Machine Learning Deployment


In this project, we will develop a real-time video analytic pipeline (i.e., machine learning on a video stream). Video feed will be streamed from IP cameras into a Kafka queue, processed by a machine learning model, predictions are imprinted onto the frames, processed frames are queued again into another Kafka topic, and then streamed to web for display. Microservices architecture is adopted, where all code is containerized using Dockers and orchestrated using Kubernetes.

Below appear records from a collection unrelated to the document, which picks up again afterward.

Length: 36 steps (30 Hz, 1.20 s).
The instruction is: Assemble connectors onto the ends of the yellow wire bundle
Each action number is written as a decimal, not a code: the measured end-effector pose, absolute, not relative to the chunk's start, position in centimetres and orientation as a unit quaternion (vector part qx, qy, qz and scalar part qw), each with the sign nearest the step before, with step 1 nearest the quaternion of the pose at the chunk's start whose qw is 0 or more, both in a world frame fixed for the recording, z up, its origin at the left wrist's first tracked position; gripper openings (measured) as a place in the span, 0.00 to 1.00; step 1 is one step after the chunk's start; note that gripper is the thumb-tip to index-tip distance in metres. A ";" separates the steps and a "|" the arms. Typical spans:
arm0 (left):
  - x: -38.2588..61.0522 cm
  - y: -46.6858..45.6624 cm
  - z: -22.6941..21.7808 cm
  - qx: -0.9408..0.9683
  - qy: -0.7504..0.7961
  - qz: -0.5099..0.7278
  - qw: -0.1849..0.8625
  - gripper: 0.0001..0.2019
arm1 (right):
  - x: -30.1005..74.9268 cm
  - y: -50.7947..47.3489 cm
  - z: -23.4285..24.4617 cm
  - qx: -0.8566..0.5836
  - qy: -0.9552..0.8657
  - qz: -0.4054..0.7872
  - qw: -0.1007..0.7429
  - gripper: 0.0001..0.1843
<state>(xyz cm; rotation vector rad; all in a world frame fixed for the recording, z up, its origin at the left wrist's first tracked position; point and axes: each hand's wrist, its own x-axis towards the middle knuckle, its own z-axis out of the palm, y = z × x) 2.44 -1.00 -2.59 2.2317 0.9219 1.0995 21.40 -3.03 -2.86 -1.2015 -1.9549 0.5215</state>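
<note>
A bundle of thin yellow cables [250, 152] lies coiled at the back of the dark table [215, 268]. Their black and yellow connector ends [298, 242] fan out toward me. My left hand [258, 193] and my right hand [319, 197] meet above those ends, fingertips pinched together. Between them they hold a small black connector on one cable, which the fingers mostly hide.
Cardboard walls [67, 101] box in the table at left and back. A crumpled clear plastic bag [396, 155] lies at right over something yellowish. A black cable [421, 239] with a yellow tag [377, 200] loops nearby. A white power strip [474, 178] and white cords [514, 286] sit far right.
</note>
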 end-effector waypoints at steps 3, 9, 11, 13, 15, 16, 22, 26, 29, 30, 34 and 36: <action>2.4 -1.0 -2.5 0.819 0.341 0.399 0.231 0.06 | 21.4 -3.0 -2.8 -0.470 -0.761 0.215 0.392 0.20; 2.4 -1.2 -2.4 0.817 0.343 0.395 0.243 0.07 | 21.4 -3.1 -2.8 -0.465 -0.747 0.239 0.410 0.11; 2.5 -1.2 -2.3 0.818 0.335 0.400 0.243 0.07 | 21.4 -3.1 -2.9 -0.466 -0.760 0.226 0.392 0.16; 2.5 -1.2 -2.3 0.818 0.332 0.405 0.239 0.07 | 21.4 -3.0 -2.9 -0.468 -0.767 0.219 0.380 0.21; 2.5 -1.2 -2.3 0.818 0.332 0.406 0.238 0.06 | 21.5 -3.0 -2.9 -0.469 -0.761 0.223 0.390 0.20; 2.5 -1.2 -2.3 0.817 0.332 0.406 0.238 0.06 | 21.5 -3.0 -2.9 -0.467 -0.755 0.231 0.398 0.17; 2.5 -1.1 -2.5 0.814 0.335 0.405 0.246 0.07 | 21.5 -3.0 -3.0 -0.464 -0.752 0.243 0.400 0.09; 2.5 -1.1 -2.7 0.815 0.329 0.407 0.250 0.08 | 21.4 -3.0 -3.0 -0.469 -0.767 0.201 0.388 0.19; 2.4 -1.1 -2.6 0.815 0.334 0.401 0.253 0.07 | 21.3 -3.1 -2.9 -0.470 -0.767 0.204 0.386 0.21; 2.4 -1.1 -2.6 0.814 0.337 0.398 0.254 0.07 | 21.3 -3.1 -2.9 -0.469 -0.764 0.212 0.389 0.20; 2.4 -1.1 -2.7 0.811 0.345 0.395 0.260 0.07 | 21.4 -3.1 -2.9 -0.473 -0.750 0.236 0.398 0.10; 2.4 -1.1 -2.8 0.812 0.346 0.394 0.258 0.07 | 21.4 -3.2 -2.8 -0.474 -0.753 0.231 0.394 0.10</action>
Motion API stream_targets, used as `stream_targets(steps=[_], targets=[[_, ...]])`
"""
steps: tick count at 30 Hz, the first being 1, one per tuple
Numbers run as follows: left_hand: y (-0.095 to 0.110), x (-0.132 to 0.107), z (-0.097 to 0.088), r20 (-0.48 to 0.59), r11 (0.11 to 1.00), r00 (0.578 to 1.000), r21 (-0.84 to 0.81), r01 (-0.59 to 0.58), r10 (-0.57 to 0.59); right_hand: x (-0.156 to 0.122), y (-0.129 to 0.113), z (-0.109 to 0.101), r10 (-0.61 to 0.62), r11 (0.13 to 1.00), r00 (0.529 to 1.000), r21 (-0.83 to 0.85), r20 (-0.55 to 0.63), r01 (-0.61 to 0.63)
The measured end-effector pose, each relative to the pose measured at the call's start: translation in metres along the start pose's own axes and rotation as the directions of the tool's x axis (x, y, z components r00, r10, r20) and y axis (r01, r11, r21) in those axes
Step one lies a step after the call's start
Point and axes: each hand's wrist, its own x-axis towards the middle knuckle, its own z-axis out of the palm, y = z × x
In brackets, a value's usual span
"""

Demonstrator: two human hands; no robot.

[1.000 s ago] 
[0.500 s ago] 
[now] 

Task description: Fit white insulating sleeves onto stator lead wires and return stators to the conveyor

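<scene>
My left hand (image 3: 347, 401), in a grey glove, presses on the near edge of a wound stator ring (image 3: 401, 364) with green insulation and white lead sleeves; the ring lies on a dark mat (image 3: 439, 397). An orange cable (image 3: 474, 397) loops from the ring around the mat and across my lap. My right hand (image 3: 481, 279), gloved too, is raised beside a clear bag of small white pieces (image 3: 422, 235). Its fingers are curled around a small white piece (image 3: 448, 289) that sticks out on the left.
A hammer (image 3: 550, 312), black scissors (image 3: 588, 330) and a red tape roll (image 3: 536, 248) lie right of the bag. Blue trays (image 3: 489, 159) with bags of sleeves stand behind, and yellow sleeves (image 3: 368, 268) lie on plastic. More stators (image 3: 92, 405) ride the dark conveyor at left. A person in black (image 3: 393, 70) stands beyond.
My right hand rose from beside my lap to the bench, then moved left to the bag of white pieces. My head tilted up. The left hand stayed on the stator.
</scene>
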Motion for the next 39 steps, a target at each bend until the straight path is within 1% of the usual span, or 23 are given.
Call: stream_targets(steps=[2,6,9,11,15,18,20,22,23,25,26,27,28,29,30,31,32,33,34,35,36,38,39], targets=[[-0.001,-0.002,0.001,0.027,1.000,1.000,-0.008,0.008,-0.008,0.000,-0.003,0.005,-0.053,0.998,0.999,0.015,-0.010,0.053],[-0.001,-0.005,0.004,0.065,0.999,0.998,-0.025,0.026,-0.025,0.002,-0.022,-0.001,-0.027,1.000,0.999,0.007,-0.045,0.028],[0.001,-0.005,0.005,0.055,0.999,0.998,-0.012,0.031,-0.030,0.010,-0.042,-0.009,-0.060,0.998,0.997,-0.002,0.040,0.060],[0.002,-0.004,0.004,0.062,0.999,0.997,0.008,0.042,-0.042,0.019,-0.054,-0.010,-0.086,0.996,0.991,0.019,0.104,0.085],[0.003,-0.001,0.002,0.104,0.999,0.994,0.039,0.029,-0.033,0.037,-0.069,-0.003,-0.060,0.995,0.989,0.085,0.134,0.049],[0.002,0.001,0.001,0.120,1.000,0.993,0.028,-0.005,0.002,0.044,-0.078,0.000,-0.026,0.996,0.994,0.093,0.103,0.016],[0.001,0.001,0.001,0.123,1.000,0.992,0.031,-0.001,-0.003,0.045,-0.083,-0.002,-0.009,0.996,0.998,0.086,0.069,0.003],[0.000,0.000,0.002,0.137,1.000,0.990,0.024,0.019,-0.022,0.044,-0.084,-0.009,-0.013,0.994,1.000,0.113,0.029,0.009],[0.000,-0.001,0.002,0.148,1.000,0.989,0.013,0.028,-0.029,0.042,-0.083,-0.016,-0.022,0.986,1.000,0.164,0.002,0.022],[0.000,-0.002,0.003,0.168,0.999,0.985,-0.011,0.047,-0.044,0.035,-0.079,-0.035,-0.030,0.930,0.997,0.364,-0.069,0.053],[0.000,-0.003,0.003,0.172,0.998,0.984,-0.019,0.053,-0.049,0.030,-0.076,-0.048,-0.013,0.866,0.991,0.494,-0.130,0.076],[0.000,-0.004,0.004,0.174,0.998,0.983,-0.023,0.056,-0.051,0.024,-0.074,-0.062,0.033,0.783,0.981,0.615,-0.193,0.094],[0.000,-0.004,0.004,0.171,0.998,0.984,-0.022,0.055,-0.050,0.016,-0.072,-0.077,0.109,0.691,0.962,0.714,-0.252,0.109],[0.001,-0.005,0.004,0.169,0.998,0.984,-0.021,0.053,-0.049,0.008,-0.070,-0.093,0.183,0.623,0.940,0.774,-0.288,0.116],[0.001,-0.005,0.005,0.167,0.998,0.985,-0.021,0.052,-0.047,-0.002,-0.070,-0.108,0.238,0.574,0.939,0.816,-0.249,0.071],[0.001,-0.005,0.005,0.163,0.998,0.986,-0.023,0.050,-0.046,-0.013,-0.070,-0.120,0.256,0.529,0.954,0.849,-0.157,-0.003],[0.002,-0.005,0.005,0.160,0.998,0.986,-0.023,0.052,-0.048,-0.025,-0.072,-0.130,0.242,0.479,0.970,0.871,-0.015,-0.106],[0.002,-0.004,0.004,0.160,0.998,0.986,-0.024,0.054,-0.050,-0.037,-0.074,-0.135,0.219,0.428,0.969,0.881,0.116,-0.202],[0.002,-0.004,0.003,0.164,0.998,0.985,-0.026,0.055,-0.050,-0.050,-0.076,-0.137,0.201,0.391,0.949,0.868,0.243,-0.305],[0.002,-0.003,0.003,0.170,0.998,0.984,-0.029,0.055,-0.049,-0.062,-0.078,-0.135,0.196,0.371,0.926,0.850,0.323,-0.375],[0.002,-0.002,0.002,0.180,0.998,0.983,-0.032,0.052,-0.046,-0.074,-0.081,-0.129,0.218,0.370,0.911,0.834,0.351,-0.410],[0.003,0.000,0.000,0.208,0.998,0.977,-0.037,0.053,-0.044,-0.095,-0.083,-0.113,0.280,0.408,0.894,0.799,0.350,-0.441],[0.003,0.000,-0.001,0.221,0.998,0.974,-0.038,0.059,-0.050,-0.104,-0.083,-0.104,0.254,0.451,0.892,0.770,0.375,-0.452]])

The following tools will be used in this project:

  • Kubernetes
  • Docker
  • Golang
  • Kafka & Zookeeper
  • REST
  • TensorFlow Serving API

In this project, the video analytics will focus on a frame-by-frame object classification task, similar to the ImageNet competition. In fact, we will deploy a TensorFlow Serving saved model which is originally trained on ImageNet database.

The complete system design and data flow of this project is illustrated by the following image.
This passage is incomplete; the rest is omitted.